• Dom. Dic 22nd, 2024

THE SENSE OF THE SACRED IN PHILOSOPHY

ByRan Lahav

Set 2, 2020

Philosophical Contemplation is not just an intellectual exercise. When we contemplate a text or an idea, we must be able to appreciate what is precious, even sacred.

The word “sacred” might create resistance and objections. Sacredness is often associated with religion, and we certainly don’t want to turn philosophy into religious dogmas and rituals, holy books and powerful institutions. Philosophy, by its very nature, must be a free exploration.

But religion has no monopoly over sacredness. The sense of sacredness does not have to be connected with a father in heaven, with the afterlife, with prayers, with priests and doctrines. Historic religions have hijacked the sacred, but we have the right to reclaim it and talk about it without necessarily talking about God in heaven. (Whether or not you believe in God, that’s a different question). It is time to liberate the sense of sacredness from the monopoly of religion. Many of us have experienced sacredness outside any faith or dogma – in nature for example, or when listening to a profound piece of music, in intense silence, or in moments of fullness and exaltation.

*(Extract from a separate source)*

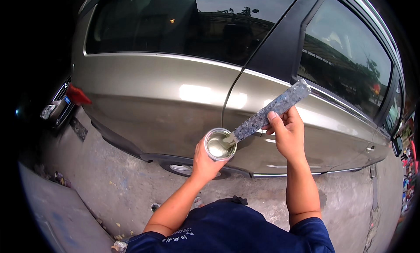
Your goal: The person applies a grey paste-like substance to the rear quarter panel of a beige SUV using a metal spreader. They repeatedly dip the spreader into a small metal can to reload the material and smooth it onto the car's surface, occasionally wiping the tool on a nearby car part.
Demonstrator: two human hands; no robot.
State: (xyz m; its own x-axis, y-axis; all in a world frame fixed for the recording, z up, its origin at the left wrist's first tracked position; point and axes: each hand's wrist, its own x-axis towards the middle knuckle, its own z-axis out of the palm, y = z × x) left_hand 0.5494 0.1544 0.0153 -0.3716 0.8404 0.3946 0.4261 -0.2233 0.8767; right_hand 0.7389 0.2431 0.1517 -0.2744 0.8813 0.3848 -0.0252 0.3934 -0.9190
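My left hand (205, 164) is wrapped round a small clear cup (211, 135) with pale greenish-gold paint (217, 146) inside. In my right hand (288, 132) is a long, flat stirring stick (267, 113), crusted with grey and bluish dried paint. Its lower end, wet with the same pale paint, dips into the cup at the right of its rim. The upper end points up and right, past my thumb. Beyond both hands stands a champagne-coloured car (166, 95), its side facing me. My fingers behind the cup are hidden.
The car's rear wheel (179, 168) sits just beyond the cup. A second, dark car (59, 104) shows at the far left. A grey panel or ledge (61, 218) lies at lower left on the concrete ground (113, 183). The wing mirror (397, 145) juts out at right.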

What is a sense of sacredness, then, if it is not necessarily connected to religion? Like many human experiences (beauty, inspiration, love), it cannot be defined precisely. If you ever had the experience of sacredness, you know what it is. But as a rough approximation, we may follow thinkers like Rudolf Otto, William James, Julian Huxley, and many others, who suggested partial, incomplete characterizations of sacredness. We may say, for example, that the sense of sacredness awakens in us wonder and awe; that it is an awareness of a hidden dimension of reality that is precious, powerful, and most important; or that it makes us realize our smallness and nothingness. Or, we may say, following some of these thinkers, that sacredness appears as a mysterious reality that is beyond precise descriptions; that it touches our entire being and unifies us; that it expands us beyond our usual thought-patterns and psychological boundaries; that it makes us feel that we are enveloped by a greater reality, and are part of a higher world-order.

Of course, these historical attempts to characterize the sense of sacredness are limited. They are vague, picturesque, and incomplete. But they can point us in the right direction if we really want to hear (and not just to argue). They make it clear that the sense of the sacred does not necessarily involve a belief in God or spirits or religious institutions. It may – but it does not have to. Sacredness is religion-neutral; not anti-religious, but not pro-religious either.

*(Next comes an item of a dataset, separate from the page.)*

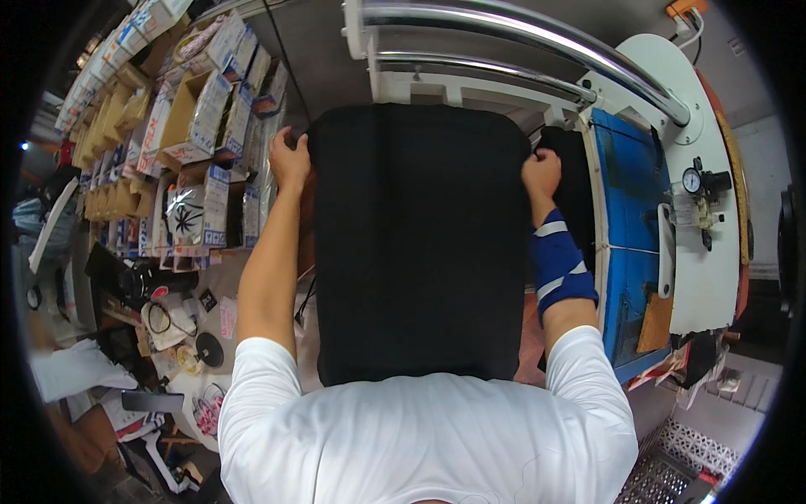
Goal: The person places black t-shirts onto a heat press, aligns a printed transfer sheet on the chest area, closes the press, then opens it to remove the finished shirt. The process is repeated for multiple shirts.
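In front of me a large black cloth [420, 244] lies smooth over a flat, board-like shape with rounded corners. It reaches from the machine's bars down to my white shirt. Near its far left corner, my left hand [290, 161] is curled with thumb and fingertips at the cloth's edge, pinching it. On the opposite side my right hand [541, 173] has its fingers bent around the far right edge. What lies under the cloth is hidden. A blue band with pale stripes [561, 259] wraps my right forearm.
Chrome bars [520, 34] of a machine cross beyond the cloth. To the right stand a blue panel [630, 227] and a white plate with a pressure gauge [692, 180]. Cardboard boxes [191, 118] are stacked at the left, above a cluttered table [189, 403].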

Are we saying that sacredness is something supernatural? A metaphysical reality? No, we are not doing metaphysics here. We are not talking about sacred reality, but about the EXPERIENCE OF sacred reality, or the SENSE OF sacredness. Such experiences certainly exist, whether they come from God, or are products of our psychology, or result from some chemical substance in the brain. Whatever those experiences are, wherever they come from, they inspire us deeply, give us a sense wonder and awe, awaken forgotten dimensions of understanding, silence our little busy self, and open us to a reality that is bigger than ourselves.

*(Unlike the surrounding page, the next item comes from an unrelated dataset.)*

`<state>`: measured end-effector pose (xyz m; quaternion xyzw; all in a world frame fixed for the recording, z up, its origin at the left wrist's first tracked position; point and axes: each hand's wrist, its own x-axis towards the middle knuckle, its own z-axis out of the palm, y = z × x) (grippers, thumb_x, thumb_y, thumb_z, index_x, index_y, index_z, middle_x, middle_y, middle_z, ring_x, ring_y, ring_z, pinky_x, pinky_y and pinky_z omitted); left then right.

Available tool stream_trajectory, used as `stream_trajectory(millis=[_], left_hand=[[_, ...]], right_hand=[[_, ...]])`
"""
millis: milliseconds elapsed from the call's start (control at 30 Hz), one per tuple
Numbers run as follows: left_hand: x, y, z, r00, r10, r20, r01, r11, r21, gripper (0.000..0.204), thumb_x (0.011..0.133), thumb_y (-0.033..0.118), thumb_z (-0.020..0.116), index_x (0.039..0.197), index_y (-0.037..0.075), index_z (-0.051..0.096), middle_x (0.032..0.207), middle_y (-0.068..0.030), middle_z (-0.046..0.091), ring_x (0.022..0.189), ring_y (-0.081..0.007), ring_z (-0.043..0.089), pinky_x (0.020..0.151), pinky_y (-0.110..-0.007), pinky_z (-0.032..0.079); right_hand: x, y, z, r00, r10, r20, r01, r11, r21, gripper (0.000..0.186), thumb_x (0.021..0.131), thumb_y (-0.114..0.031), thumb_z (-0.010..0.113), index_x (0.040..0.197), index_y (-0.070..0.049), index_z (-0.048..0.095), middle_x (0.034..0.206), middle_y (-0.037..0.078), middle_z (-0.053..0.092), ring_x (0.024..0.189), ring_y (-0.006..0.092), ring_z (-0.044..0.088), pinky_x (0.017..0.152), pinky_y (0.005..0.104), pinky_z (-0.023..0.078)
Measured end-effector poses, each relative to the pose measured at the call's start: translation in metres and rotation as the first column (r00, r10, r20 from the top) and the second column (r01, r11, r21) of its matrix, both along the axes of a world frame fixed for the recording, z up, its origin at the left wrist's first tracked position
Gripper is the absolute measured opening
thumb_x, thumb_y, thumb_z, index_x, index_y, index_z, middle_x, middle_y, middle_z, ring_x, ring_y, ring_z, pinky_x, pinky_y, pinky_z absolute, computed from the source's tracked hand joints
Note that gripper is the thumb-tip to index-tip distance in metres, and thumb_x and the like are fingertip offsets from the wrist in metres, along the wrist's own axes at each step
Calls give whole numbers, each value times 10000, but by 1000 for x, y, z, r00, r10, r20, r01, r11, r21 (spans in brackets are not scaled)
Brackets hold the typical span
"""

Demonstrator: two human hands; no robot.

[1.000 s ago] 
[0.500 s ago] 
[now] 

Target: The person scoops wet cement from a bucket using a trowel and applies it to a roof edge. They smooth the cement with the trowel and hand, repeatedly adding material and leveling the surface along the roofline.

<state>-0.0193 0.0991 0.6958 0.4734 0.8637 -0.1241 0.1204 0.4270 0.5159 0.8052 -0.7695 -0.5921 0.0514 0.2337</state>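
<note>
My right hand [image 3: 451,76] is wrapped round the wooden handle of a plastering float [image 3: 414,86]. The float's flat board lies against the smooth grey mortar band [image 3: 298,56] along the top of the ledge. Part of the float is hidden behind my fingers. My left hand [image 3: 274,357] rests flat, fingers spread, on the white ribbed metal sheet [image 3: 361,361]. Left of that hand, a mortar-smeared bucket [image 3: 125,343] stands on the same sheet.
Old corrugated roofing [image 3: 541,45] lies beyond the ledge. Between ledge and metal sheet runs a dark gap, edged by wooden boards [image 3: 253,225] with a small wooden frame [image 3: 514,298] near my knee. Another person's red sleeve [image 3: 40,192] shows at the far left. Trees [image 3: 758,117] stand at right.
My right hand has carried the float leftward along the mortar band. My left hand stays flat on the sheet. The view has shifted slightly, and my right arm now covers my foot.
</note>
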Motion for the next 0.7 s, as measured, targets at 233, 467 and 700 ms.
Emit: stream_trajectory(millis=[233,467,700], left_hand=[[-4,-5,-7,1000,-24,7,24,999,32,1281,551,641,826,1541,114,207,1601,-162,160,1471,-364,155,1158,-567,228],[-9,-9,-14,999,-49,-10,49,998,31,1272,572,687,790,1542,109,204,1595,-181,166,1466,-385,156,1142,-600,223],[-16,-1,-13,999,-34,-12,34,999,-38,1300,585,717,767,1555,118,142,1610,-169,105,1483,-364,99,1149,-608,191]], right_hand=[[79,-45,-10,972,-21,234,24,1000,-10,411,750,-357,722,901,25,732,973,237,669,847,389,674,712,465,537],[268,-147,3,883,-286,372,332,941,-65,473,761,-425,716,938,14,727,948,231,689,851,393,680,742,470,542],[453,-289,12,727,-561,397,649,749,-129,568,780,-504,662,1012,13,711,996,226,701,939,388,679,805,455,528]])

The sense of sacredness is the summit of philosophical contemplation. It is the summit because it allows me to transcend my ordinary self and relate to basic life-issue from my inner depth, not as an external observer but as a participant. It is the summit because it gives my philosophical understandings the power to transform me, even if temporarily. Indeed, self-transformation has been an important goal of almost every major philosophy in the history of Western philosophy. And it is the summit because this expansion and self-transformation takes me beyond the boundaries of my usual self, beyond my self-centered perspective, and allows my understanding to expand towards others, towards life, towards reality as a whole – which is part of what we call wisdom, love, truthfulness, freedom. In short, the sense of the sacred nurtures – and is also nurtured by – a greater understanding of my reality; not necessarily a more logical or precise or detailed understanding, but a fuller, broader, deeper understanding of the horizons of human reality.